Путеводитель по Руководству Linux

  User  |  Syst  |  Libr  |  Device  |  Files  |  Other  |  Admin  |  Head  |



   lex.1p    ( 1 )

генерировать программы для лексических задач (РАЗРАБОТКА) (generate programs for lexical tasks (DEVELOPMENT))

Обоснование (Rationale)

Even though the -c option and references to the C language are retained in this description, lex may be generalized to other languages, as was done at one time for EFL, the Extended FORTRAN Language. Since the lex input specification is essentially language-independent, versions of this utility could be written to produce Ada, Modula-2, or Pascal code, and there are known historical implementations that do so.

The current description of lex bypasses the issue of dealing with internationalized EREs in the lex source code or generated lexical analyzer. If it follows the model used by awk (the source code is assumed to be presented in the POSIX locale, but input and output are in the locale specified by the environment variables), then the tables in the lexical analyzer produced by lex would interpret EREs specified in the lex source in terms of the environment variables specified when lex was executed. The desired effect would be to have the lexical analyzer interpret the EREs given in the lex source according to the environment specified when the lexical analyzer is executed, but this is not possible with the current lex technology.

The description of octal and hexadecimal-digit escape sequences agrees with the ISO C standard use of escape sequences.

Earlier versions of this standard allowed for implementations with bytes other than eight bits, but this has been modified in this version.

There is no detailed output format specification. The observed behavior of lex under four different historical implementations was that none of these implementations consistently reported the line numbers for error and warning messages. Furthermore, there was a desire that lex be allowed to output additional diagnostic messages. Leaving message formats unspecified avoids these formatting questions and problems with internationalization.
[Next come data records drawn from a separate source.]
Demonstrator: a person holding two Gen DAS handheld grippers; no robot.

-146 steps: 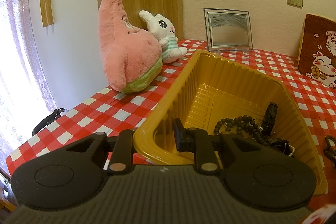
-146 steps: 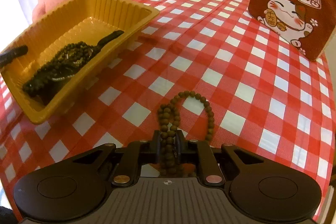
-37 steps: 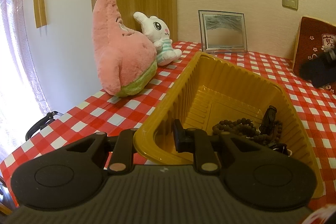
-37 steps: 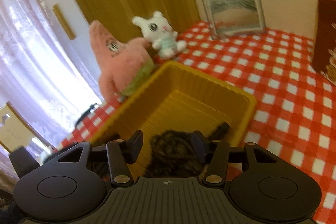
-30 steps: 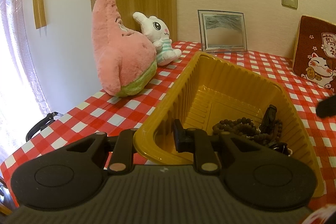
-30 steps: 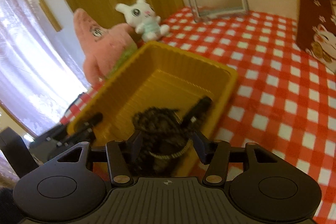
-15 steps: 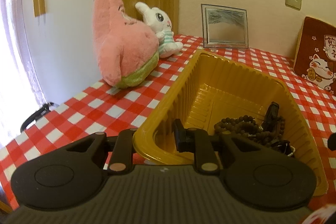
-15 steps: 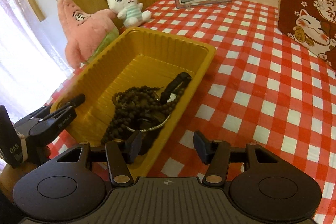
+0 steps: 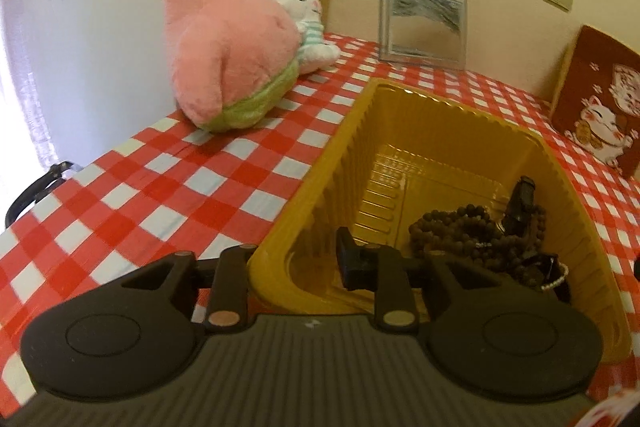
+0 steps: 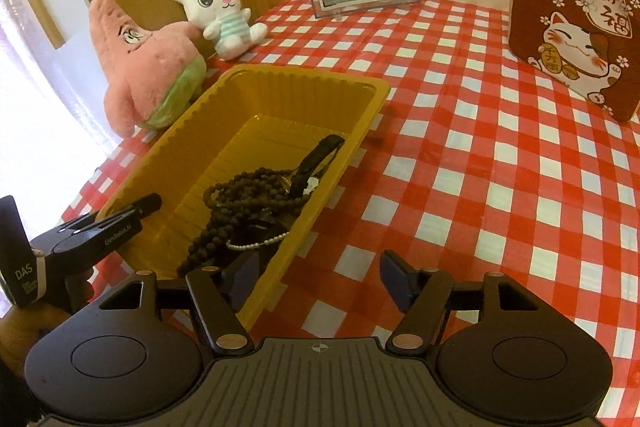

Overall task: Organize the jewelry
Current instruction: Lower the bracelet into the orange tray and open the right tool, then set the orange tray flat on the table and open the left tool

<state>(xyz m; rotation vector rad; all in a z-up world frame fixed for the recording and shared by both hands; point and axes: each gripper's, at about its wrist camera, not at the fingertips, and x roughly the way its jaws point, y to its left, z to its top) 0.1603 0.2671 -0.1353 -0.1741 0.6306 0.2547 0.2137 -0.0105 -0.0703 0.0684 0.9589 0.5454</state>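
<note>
While left gripper (image 9: 298, 259) pinches the tray (image 10: 308, 79) near wall, right gripper (image 10: 318, 277) hangs spread and empty beside it. Beads (image 10: 256, 195) lie heaped inside (watch strap tangled in). Risk: letting go abruptly jolts the light tray, spilling strands.

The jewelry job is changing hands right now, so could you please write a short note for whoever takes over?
Left gripper: shut on the near wall of the yellow tray, steadying it.
Right gripper: open, empty, beside the tray's right rim.
Jewelry: the bead strings, the watch and the pearl bracelet lie heaped inside the tray.
Done: no jewelry visible on the checked tablecloth.
Left: probably just release the tray.
</note>
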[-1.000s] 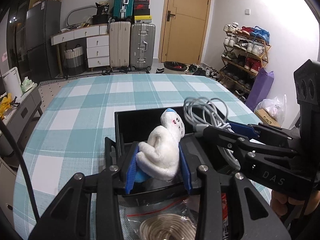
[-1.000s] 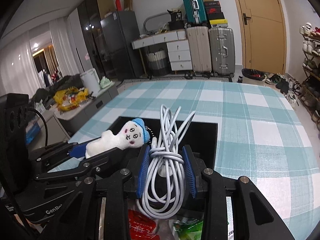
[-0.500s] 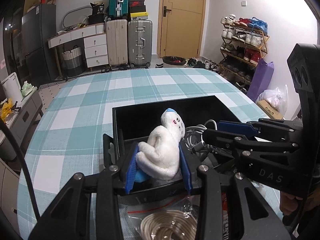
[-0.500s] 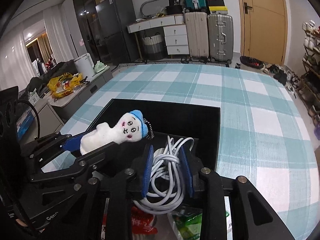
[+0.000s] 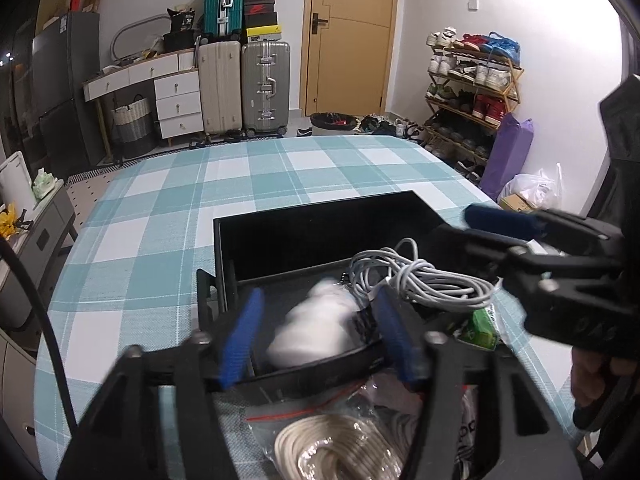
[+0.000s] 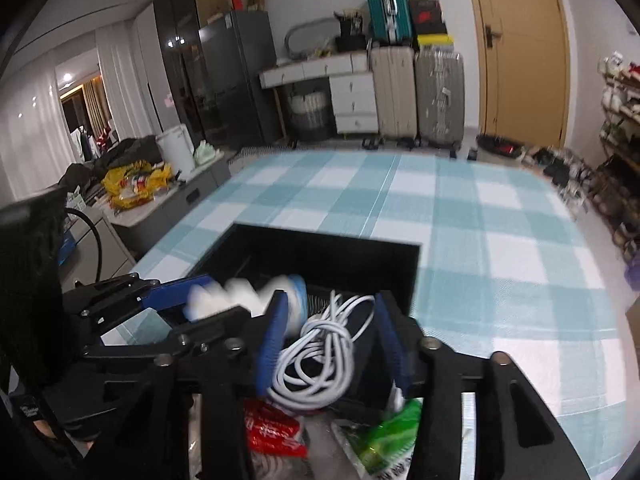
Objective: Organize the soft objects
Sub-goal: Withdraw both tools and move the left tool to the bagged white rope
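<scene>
A white plush doll (image 5: 312,330) with a blue cap, blurred by motion, drops free into the black box (image 5: 304,220) between the open jaws of my left gripper (image 5: 316,336). In the right wrist view the doll (image 6: 256,294) lies just left of a coiled white cable (image 6: 316,356). The cable (image 5: 420,280) rests in the box's right side. My right gripper (image 6: 332,344) is open around the cable, with its pads apart from it.
The box sits on a teal checked tablecloth (image 5: 248,184). Near the front edge lie a bagged coil of pale rope (image 5: 340,448), a red packet (image 6: 272,428) and a green packet (image 6: 388,436). The left gripper's body (image 6: 120,320) shows at left.
Both grippers opened. The cable went down into the box and was let go. The doll was released and is falling into the box.
</scene>
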A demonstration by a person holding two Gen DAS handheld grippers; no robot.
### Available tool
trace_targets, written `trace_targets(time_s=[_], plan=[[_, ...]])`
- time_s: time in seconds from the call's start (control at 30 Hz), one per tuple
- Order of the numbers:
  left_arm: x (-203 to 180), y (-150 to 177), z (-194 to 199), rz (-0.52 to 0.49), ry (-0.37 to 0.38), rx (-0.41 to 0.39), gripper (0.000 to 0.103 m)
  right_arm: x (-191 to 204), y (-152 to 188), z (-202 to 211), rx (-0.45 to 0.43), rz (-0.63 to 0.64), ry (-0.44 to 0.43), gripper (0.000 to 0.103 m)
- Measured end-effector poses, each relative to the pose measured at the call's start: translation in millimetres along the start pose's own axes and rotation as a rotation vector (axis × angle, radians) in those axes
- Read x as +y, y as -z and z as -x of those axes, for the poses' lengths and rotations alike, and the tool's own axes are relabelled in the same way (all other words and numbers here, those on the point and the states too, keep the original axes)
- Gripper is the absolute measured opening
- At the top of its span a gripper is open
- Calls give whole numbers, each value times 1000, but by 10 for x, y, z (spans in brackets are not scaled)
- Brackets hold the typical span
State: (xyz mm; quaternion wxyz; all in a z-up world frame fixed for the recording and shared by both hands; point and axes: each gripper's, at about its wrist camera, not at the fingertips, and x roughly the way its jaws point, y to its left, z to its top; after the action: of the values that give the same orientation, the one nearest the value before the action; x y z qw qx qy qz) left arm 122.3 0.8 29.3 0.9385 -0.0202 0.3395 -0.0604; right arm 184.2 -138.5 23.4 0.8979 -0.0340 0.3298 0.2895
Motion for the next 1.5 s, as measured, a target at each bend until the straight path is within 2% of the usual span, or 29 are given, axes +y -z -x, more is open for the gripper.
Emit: trace_targets(time_s=[0.03,0.07,0.1,0.2,0.33,0.67,1.2,1.5], plan=[[-7,1,32,0,8,-4,63,-12,9,77,-14,4,19,61],[-12,3,59,1,12,-8,70,-29,22,145,-23,2,32,77],[-16,13,100,4,11,-13,83,-48,38,202,-30,-5,39,92],[-12,49,233,17,5,-47,96,-112,120,366,-44,-29,34,102],[-31,118,374,-3,0,-53,103,-152,293,473,-15,-18,60,102],[71,344,623,70,-8,-64,103,-203,627,552,15,-53,58,102],[-69,705,414,70,-70,33,103,-319,753,434,93,-60,66,102],[-24,722,274,106,-98,81,103,-364,756,420,105,-73,61,102]])
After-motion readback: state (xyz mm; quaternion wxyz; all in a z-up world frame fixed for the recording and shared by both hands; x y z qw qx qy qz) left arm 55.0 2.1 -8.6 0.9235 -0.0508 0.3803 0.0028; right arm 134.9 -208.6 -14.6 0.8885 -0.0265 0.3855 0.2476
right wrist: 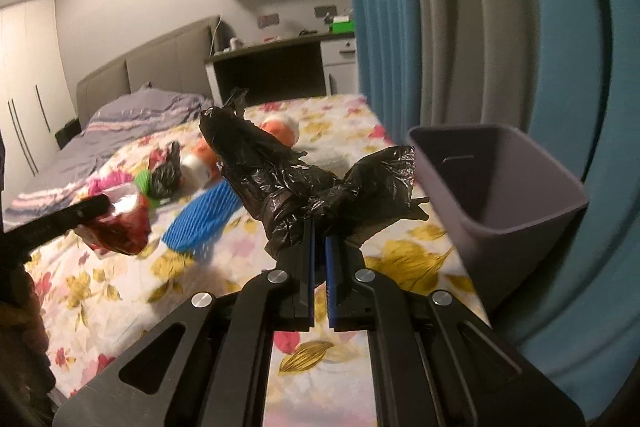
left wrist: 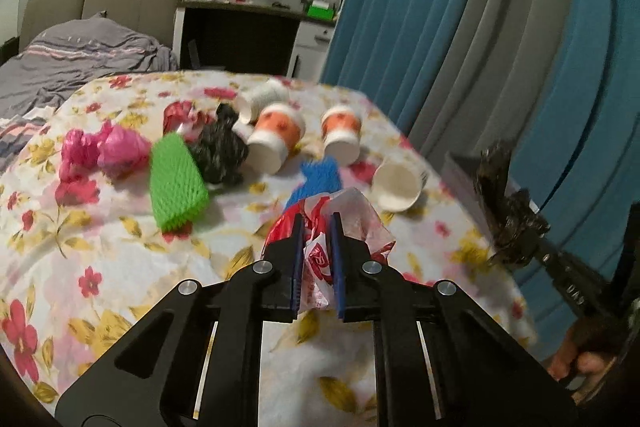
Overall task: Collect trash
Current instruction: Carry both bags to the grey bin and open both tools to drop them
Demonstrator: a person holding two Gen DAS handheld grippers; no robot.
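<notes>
Left tool: our left tool is clenching a crumpled red-and-white plastic bag, lifted off the flowered tabletop at lower centre of the left view.
Right tool: our right tool is gripping a knotted black plastic bag at its twisted middle, both ends flaring upward, in mid-frame of the right view.
Bin: a grey bin is standing at the right of the right view, its mouth tilted toward us, just beside the black bag.
Step in hand: we are judging this to be the carry to the bin; we should be bringing the black bag fully over the opening before letting go, so the loose ends are not catching on the rim.
Order: we are thinking one tool at a time is wiser, since both share one narrow mouth.
Trash left: paper cups, a green foam net, a blue foam net, pink bags and another black bag are lying across the upper middle of the left view.
In the way: the curtain is hanging close behind the bin; the white cup is lying near the edge.
</notes>
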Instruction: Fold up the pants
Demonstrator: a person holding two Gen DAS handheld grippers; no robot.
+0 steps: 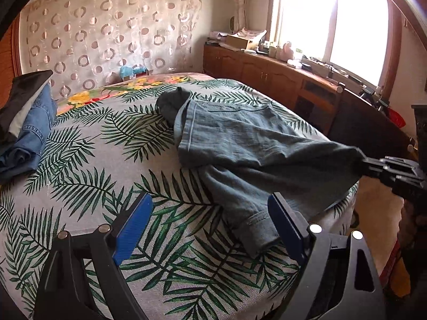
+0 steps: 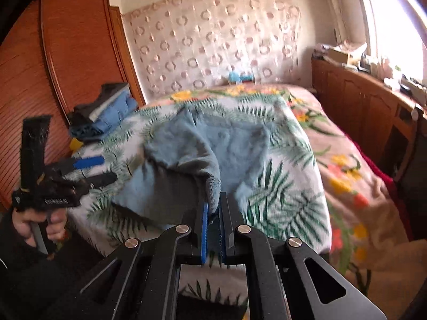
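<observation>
Grey-blue pants (image 1: 240, 138) lie crumpled on the leaf-print bedspread (image 1: 88, 160). One leg hem rests near the bed's front edge. My right gripper (image 2: 213, 208) is shut on a fold of the pants (image 2: 213, 144) and holds that corner lifted off the bed. In the left wrist view the right gripper (image 1: 360, 162) clamps the stretched cloth at the right edge. My left gripper (image 1: 210, 226) stands open just above the bedspread, the hem beside its right finger and nothing between the pads. From the right wrist view the left gripper (image 2: 106, 169) shows at the left, held by a hand (image 2: 40, 224).
A stack of folded clothes (image 1: 26, 133) sits at the bed's far left corner, next to a wooden wardrobe (image 2: 80, 53). A low wooden cabinet (image 1: 267, 72) with clutter runs under the bright window on the right. A patterned headboard cover (image 1: 106, 34) stands behind the bed.
</observation>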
Although the %x specifier for exclusive start conditions is not historical practice, it is believed to be a minor change to historical implementations and greatly enhances the usability of lex programs since it permits an application to obtain the expected functionality with fewer statements.

The %array and %pointer declarations were added as a compromise between historical systems. The System V-based lex copies the matched text to a yytext array. The flex program, supported in BSD and GNU systems, uses a pointer. In the latter case, significant performance improvements are available for some scanners. Most historical programs should require no change in porting from one system to another because the string being referenced is null-terminated in both cases. (The method used by flex in its case is to null-terminate the token in place by remembering the character that used to come right after the token and replacing it before continuing on to the next scan.) Multi- file programs with external references to yytext outside the scanner source file should continue to operate on their historical systems, but would require one of the new declarations to be considered strictly portable.

The description of EREs avoids unnecessary duplication of ERE details because their meanings within a lex ERE are the same as that for the ERE in this volume of POSIX.1‐2017.

The reason for the undefined condition associated with text beginning with a <blank> or within "%{" and "%}" delimiter lines appearing in the Rules section is historical practice. Both the BSD and System V lex copy the indented (or enclosed) input in the Rules section (except at the beginning) to unreachable areas of the yylex() function (the code is written directly after a break statement). In some cases, the System V lex generates an error message or a syntax error, depending on the form of indented input.

The intention in breaking the list of functions into those that may appear in lex.yy.c versus those that only appear in libl.a is that only those functions in libl.a can be reliably redefined by a conforming application.

The descriptions of standard output and standard error are somewhat complicated because historical lex implementations chose to issue diagnostic messages to standard output (unless -t was given). POSIX.1‐2008 allows this behavior, but leaves an opening for the more expected behavior of using standard error for diagnostics. Also, the System V behavior of writing the statistics when any table sizes are given is allowed, while BSD- derived systems can avoid it. The programmer can always precisely obtain the desired results by using either the -t or -n options.

The OPERANDS section does not mention the use of - as a synonym for standard input; not all historical implementations support such usage for any of the file operands.

A description of the translation table was deleted from early proposals because of its relatively low usage in historical applications.

The change to the definition of the input() function that allows buffering of input presents the opportunity for major performance gains in some applications.

The following examples clarify the differences between lex regular expressions and regular expressions appearing elsewhere in this volume of POSIX.1‐2017. For regular expressions of the form "r/x", the string matching r is always returned; confusion may arise when the beginning of x matches the trailing portion of r. For example, given the regular expression "a*b/cc" and the input "aaabcc", yytext would contain the string "aaab" on this match. But given the regular expression "x*/xy" and the input "xxxy", the token xxx, not xx, is returned by some implementations because xxx matches "x*".

In the rule "ab*/bc", the "b*" at the end of r extends r's match into the beginning of the trailing context, so the result is unspecified. If this rule were "ab/bc", however, the rule matches the text "ab" when it is followed by the text "bc". In this latter case, the matching of r cannot extend into the beginning of x, so the result is specified.